Читать книгу Goethe's Literary Essays - Johann Wolfgang von Goethe - Страница 4
FOREWORD
ОглавлениеBy Viscount Haldane
Of Goethe Sainte-Beuve held that he was the "king of criticism." Sainte-Beuve was among the most competent of judges on such a point, and Matthew Arnold has endorsed his conclusion. The reason for it is not far to seek. Goethe's gifts as a critic fell within a ' large whole of knowledge which was his in a degree for which we must look back over two thousand years to Aristotle if we wish to find a rival. He wrote lyrics that are supreme in their kind. His capacity for observation of nature was, as Helmholtz has pointed out, of the first order. Although he hated philosophy, he had, none the less, a fine instinct for great metaphysical conceptions.

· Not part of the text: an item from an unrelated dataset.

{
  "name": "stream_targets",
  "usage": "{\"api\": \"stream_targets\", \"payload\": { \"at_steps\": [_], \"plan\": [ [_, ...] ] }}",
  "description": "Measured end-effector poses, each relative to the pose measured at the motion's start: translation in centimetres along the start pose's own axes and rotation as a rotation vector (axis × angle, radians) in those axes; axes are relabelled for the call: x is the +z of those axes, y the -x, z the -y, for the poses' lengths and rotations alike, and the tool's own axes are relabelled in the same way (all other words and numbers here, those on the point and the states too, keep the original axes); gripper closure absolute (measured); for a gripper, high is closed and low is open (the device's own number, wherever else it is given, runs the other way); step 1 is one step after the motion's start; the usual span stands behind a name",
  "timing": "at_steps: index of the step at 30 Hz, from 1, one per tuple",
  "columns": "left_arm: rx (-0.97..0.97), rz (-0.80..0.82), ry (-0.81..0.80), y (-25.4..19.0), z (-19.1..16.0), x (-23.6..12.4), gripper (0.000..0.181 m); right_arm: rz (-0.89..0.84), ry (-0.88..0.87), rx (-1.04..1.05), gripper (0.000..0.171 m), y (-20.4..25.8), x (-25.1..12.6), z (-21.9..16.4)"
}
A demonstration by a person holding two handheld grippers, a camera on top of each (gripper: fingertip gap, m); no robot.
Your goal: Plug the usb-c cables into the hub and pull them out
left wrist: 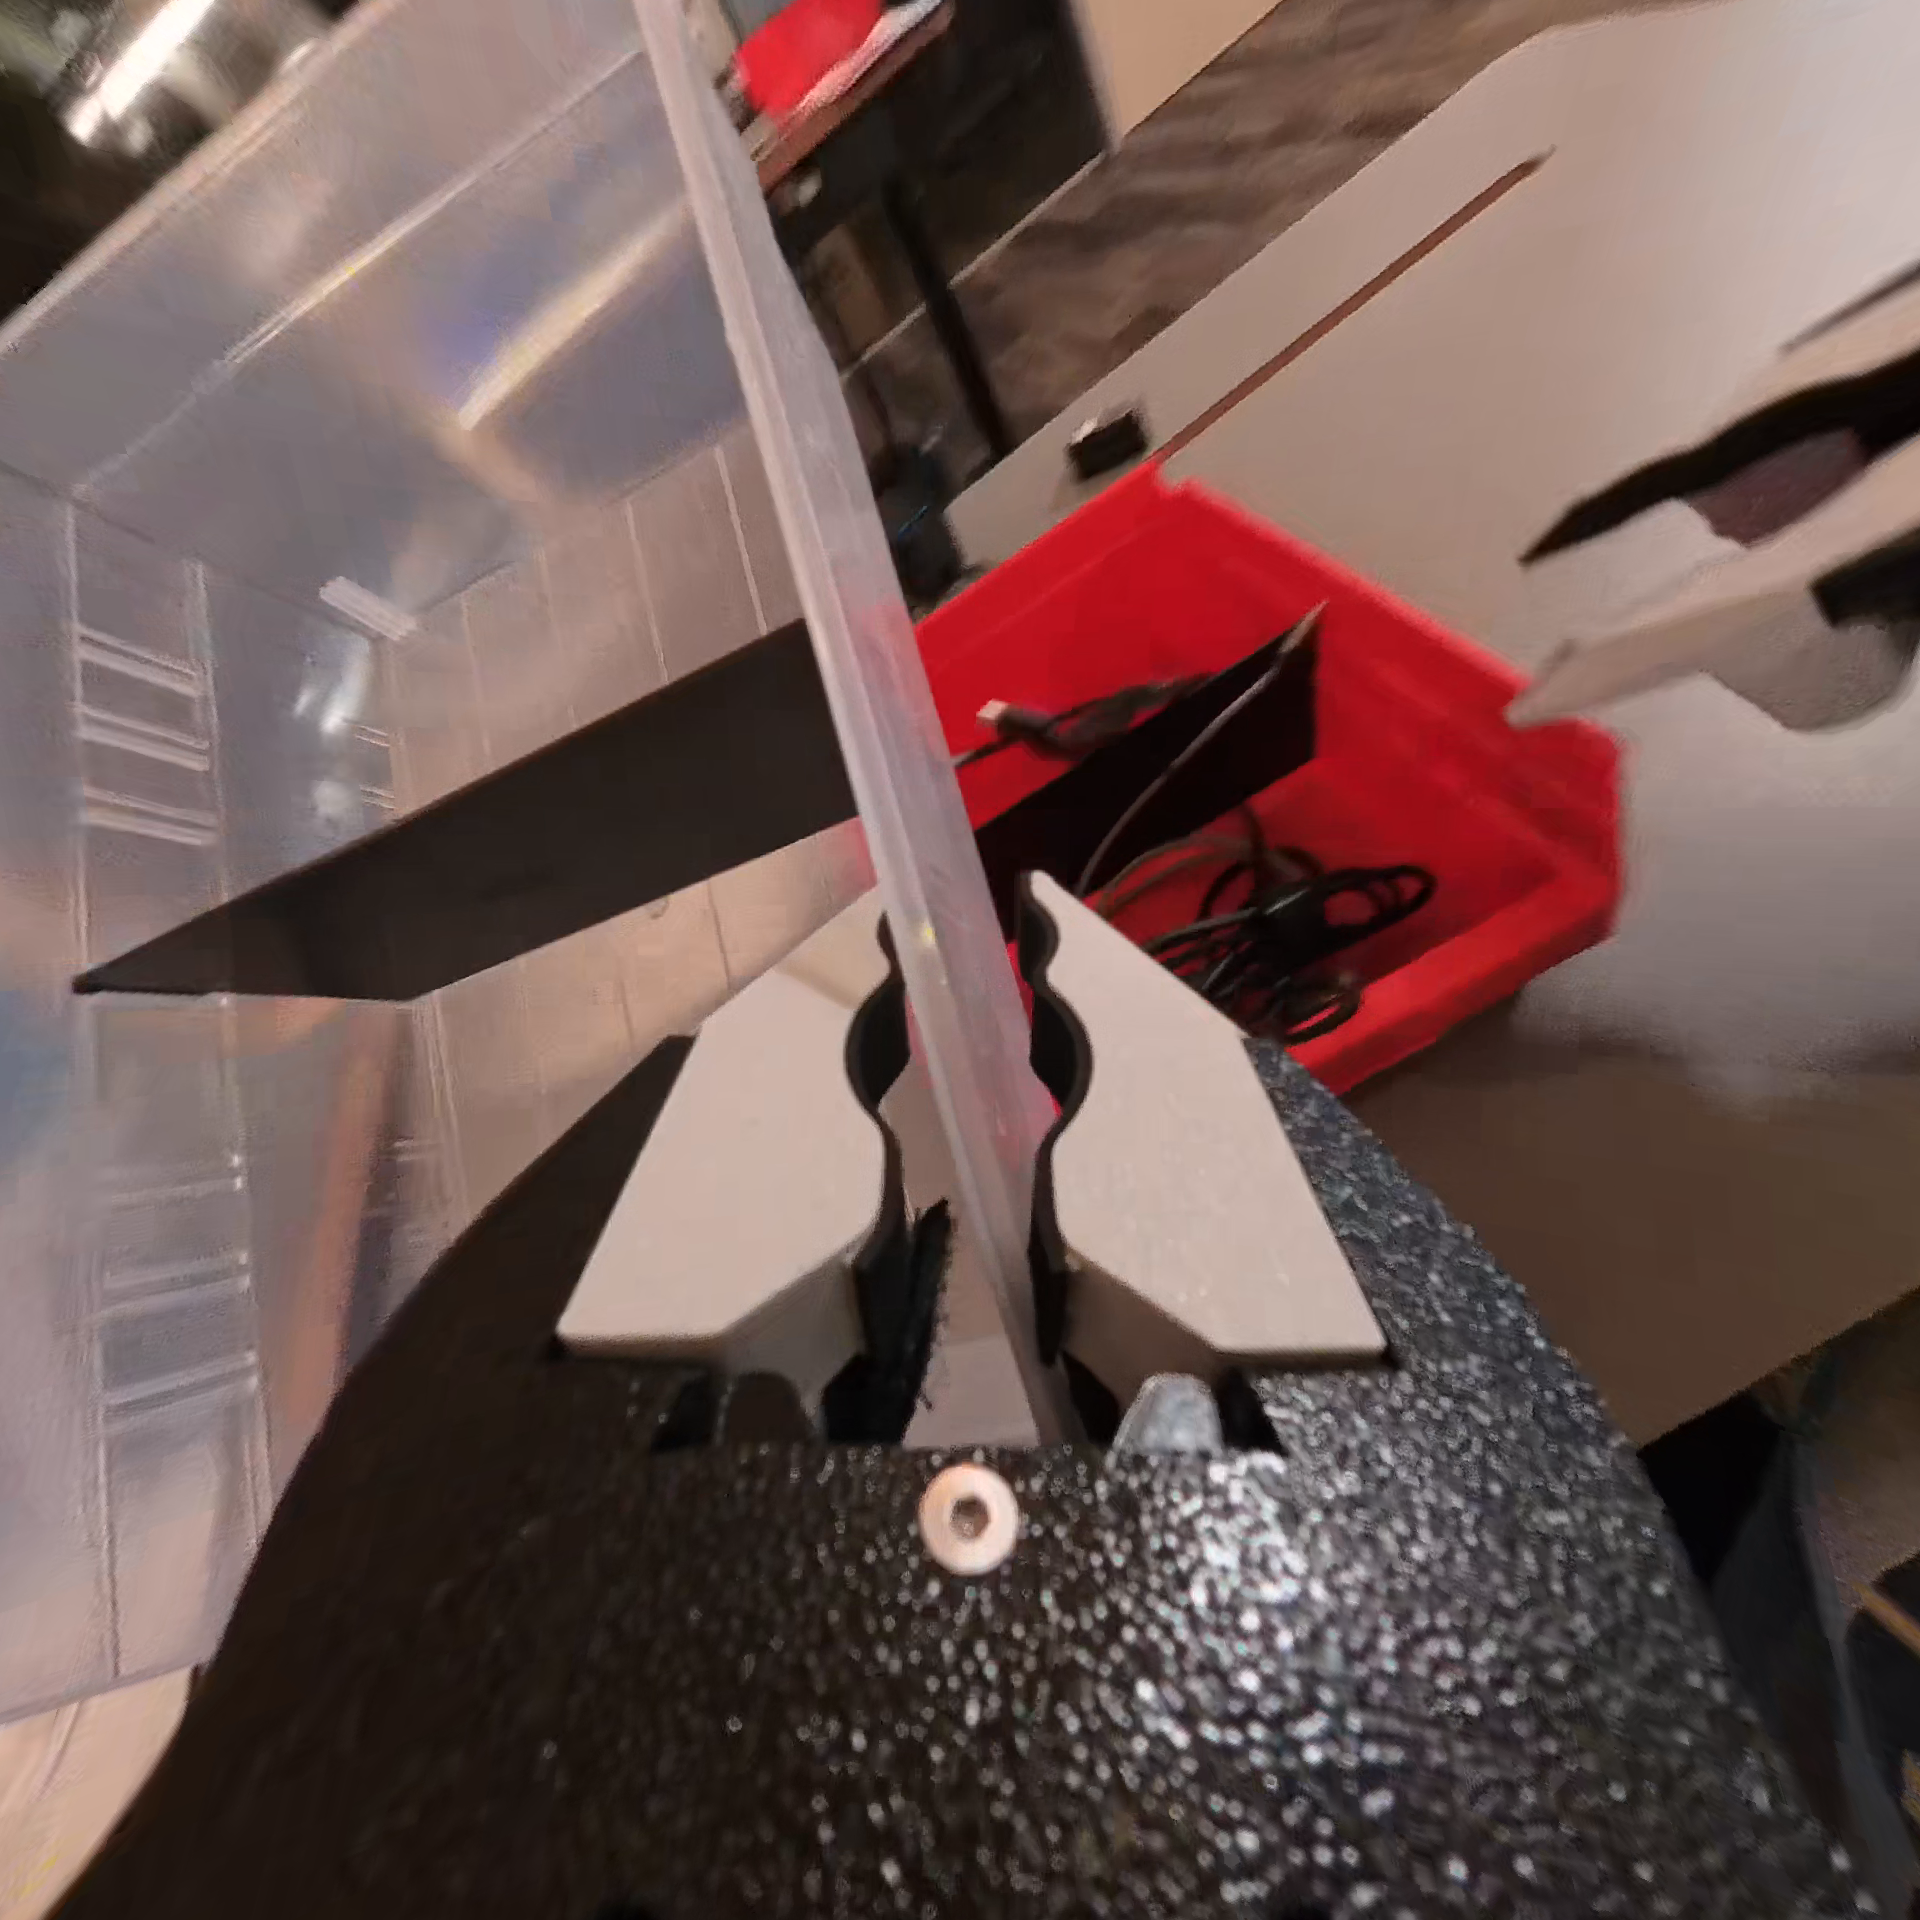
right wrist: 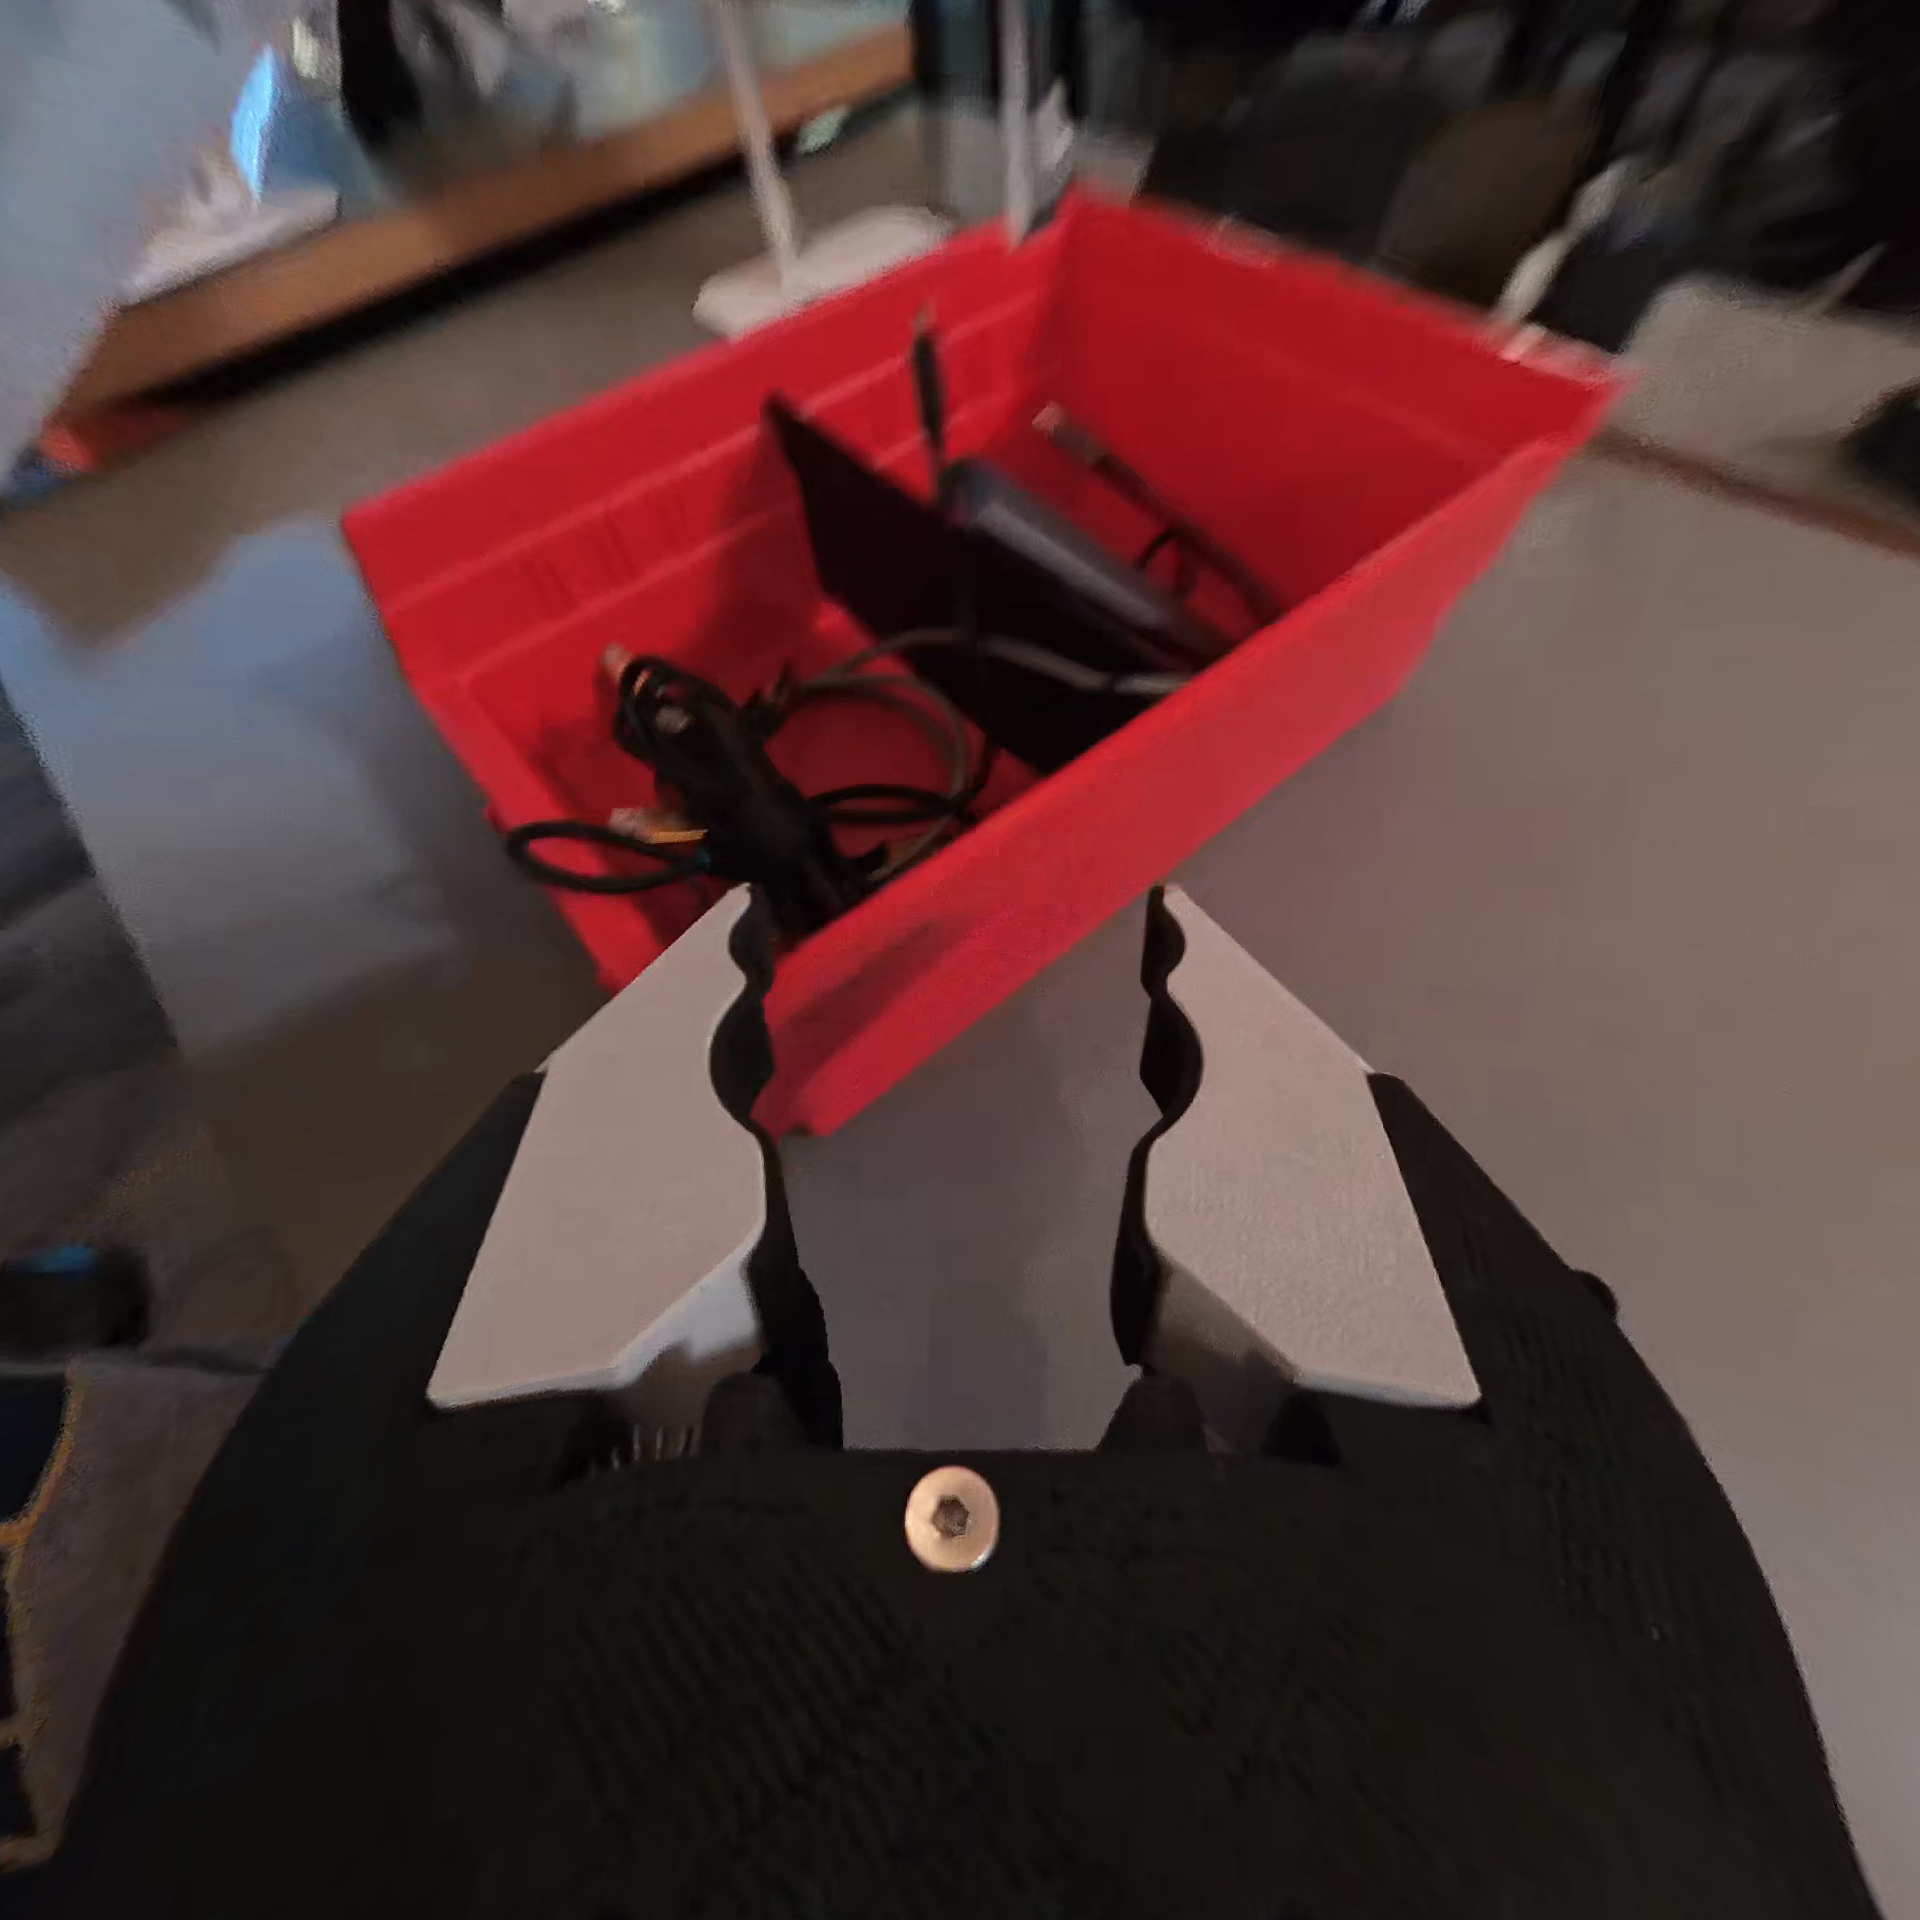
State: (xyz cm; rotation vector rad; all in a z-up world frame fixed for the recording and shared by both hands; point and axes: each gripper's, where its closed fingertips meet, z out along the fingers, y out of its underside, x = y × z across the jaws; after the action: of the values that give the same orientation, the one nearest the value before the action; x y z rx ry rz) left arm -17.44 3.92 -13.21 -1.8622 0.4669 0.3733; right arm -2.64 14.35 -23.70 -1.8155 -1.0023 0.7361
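While the left gripper [left wrist: 961,997] has its jaws closed down on the thin edge of a clear plastic bin [left wrist: 312,582], which it holds up off the table, the right gripper [right wrist: 951,1018] hangs with its jaws wide apart and nothing between them. The step in hand looks like clearing that clear bin away so both grippers can get at the red bin [right wrist: 1195,810]. To do it well, the left should keep its pinch firm near the rim (the wall is thin and slick, so it could twist or slip) and set the bin down well apart from the red one before letting go.

Inside the red bin a black divider [right wrist: 894,540] stands across the middle. The hub [right wrist: 1049,551], a grey slab, leans against the divider in the far compartment, with a cable plug [right wrist: 1060,426] poking up beside it. The cables [right wrist: 790,769], a dark tangle, lie in the near compartment. In the right wrist view the tangle sits just beyond and slightly left of the open fingertips, with the bin's near wall crossing between them. In the left wrist view the red bin lies beyond the held wall, to its right.
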Motion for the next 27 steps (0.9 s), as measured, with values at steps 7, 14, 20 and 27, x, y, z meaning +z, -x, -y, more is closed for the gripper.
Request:
{"api": "stream_targets", "payload": {
  "at_steps": [7,14,20,27],
  "plan": [
    [0.159,-0.398,-0.16,-11.6,8.3,4.2,0.166,-0.541,-0.364,0.054,0.102,-13.4,-16.4,3.6],
    [0.31,-0.814,-0.216,-26.1,12.8,6.8,0.172,-0.967,-0.541,0.046,0.108,-19.0,-31.2,-1.4],
    [0.355,-0.903,-0.125,-34.0,13.5,11.1,0.178,-1.055,-0.523,0.078,0.113,-21.3,-34.8,-4.9],
    [0.34,-0.874,-0.072,-37.9,12.5,15.4,0.177,-0.955,-0.455,0.08,0.117,-21.5,-31.6,-6.1]
  ]
}}
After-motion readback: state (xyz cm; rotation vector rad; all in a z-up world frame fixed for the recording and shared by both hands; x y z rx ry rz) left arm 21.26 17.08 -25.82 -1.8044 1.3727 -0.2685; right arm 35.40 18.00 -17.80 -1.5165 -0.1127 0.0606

Spinoza and Kant both made appeal to him, and the appeal was responded to from the depths of his nature. The world has seen no poem like Faust, with the exquisite perfection of the " Dedication " and the lyrical outbursts with which the first part is studded, set in a structure which signifies a profound conception of life as a whole, into which far-reaching reflection has entered. The second part of the drama is as great in this latter regard as is the first part in its occasional exhibitions of the purest lyrical gift.
Goethe's work was uneven, as was his life. That is what we must expect from the variety which both contained. But through each a great purpose is obviously in process of continuous realization, a purpose which never flags, of presenting the world as a place where man may work out what is directed towards the highest and belongs to what is above Time. It is always the effort that counts, and not any result outside, conceived abstractly and apart from the effort. The quality of the struggle " to conquer life and freedom daily anew " is what constitutes the victory. We are apt to remain with Goethe's poetry and to content ourselves with the enjoyment of its perfection. But that is to miss half the lesson which this man, one of the very greatest sons the earth ever bore, has to teach us. It is his outlook on life as a whole which we must master if we would learn for ourselves what freedom from what is narrow means with him. And this outlook we find at least as much in his criticism as in his lyrics. We have to turn to the Autobiography, to Meister and to the Prose Sayings, if we would find the other half. Beyond these books, too, there remains much else which it would occupy years for the student to discover for himself unaided.